**The data**
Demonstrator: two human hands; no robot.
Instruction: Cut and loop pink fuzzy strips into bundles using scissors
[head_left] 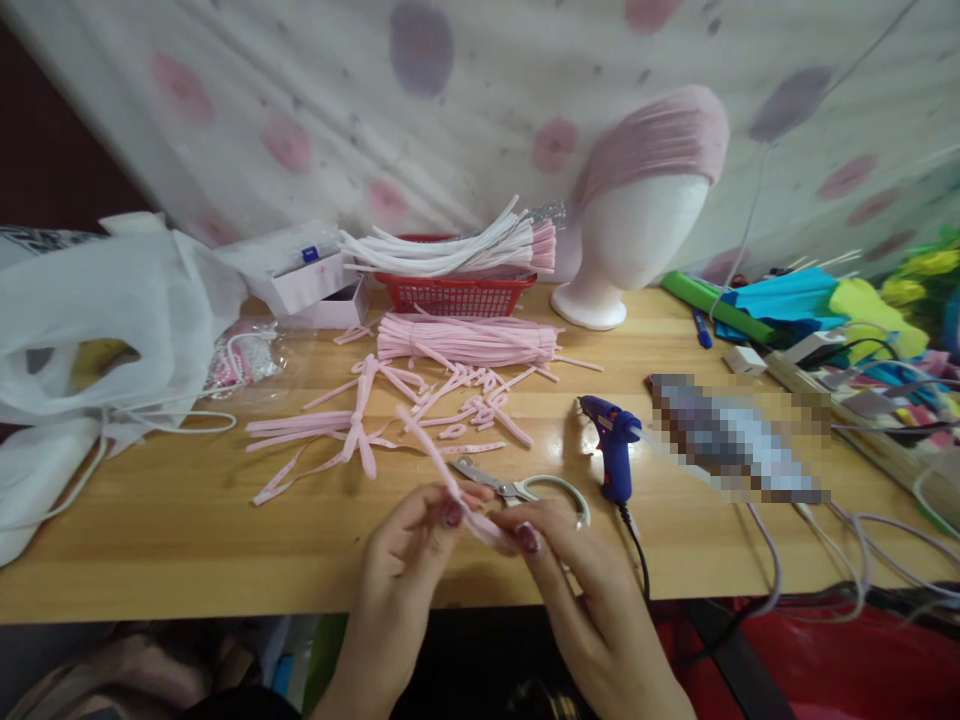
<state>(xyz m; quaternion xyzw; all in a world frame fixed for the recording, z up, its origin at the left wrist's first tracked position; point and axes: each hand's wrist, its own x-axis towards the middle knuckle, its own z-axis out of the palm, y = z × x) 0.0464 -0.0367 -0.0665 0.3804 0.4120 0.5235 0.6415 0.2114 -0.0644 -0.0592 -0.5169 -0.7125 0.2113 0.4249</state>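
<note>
A pink pipe cleaner [430, 447] slants up and left from between my two hands, above the table's front edge. My left hand [411, 548] pinches it near its middle. At its lower end, which looks flattened or doubled over, my right hand [574, 565] grips it between thumb and fingers. Just beyond my hands lie scissors [513, 488] with pale handles, partly hidden by my right hand. Several bent and looped pink pipe cleaner pieces [480, 395] are scattered farther back, beside a pink tape measure [289, 485]. Behind them rests a thick pink pipe cleaner bundle [469, 340].
A blue glue gun [611, 445] stands right of the scissors, its cord running off the front edge. A red basket [457, 295] holds white and pink pipe cleaners. Beside it is a white foam head [634, 235]. A white mesh bag [165, 300] is at left; cables [862, 540] trail at right.
</note>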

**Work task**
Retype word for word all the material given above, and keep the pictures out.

**Task answer**
Demonstrator: two human hands; no robot.
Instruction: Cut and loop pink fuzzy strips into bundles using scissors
[head_left] 
<state>(xyz m; quaternion xyzw; all in a world frame fixed for the recording, z up, its origin at the left wrist's first tracked position; point and axes: each hand's wrist, its own x-axis towards the middle knuckle, its own z-axis out of the palm, y = z × x) 0.0464 -0.0367 -0.0665 0.3804 0.4120 0.5235 0.6415 0.2114 -0.0644 -0.0592 -0.5169 -0.7125 0.2113 0.4249</state>
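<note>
A pink pipe cleaner [430, 447] slants up and left from between my two hands, above the table's front edge. My left hand [411, 548] pinches it near its middle. At its lower end, which looks flattened or doubled over, my right hand [574, 565] grips it between thumb and fingers. Just beyond my hands lie scissors [513, 488] with pale handles, partly hidden by my right hand. Several bent and looped pink pipe cleaner pieces [480, 395] are scattered farther back, beside a pink tape measure [289, 485]. Behind them rests a thick pink pipe cleaner bundle [469, 340].
A blue glue gun [611, 445] stands right of the scissors, its cord running off the front edge. A red basket [457, 295] holds white and pink pipe cleaners. Beside it is a white foam head [634, 235]. A white mesh bag [165, 300] is at left; cables [862, 540] trail at right.
</note>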

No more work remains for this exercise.